Messaggio#4 » lunedì 10 giugno 2019, 22:46

DA ANGELO BERTI

Arrivare alla semifinale di un concorso significa che non sono da valutare la qualità quanto la genialità. E nel caso di questo contesto, anche la coerenza.


Commenti:

Helga
Il racconto è ben scritto. L’armonia dell’esposizione è fluente e solida al tempo stesso. La gestione dell’azione ben misurata e porta al cliffhanger finale con coerenza.
I personaggi sono ben gestiti e seppur nella brevità del testo (è sempre un racconto!) i protagonisti sono definiti e si intuisce una caratterizzazione sufficiente alla gestione della trama.
Apprezzabile il messaggio “nascosto”: I mostri non sono sempre quelli che sembrano tali.
Ma (c’è un ma) le metamorfosi non hanno le caratteristiche depravanti che ci si aspetta da un’atmosfera Napalm.

Un Inferno di Nient
Certamente “Supplent”, il protagonista, è ottimamente caratterizzato. I suoi ricordi determinano la linea di confine tra una passata banale normalità e la tragedia nella quale è costretto a vivere. L’ambientazione è marcatamente Riviera, ma è l’uomo il vero protagonista. Una caratteristica che eleva il racconto in una personalizzazione ben riuscita e assolutamente coerente al tema del contest. Non amo particolarmente i”tributi”, ma in questo caso calzano sul personaggio e non rovinano la storia. La scelta dell’inferno dantesco come Sacro Graal è azzeccata e decisamente “Napalm”.
Buona le gestione della trama, anche se consolidata sull’azione, ma è così che doveva essere. Con la ciliegina di un personaggio molto ben riuscito.
Il messaggio che priva l’uomo della speranza è interessante e colmo di amarezza (ma non lo condivido in pieno): un libro può essere salvezza, ma non se abbassato a mero elemento commerciale, anche se si tratta della “Divina”.

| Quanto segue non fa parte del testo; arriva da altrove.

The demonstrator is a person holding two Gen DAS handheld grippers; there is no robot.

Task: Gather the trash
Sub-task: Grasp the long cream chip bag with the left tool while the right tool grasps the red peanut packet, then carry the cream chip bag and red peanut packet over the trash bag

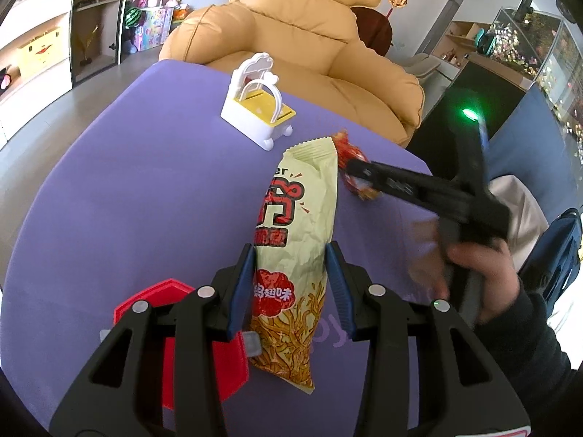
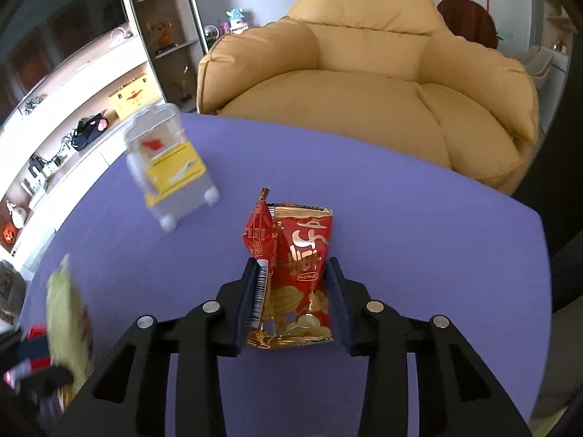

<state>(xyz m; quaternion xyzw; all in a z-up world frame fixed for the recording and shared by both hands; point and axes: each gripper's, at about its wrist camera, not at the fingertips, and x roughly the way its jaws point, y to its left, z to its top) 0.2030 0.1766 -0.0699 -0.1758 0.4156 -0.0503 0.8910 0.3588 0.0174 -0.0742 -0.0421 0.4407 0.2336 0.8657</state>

Decidere per uno dei due racconti è un compito improbo, perché entrambi gli autori sanno donare momenti di vero sogno… o incubo.
Ma in questo caso devo fare una scelta e la mia bilancia mi segnala il racconto “un inferno di nient”.
L’ambientazione e l’azione risultano coerenti al tema del contest (più del seppur bellissimo Helga), i personaggi sono efficaci e non stonerebbero in una Bologna o Riccione al Napalm!
La personalizzazione proposta dall’autore viaggia sui binari posati dal duo Sensolini-Mazza.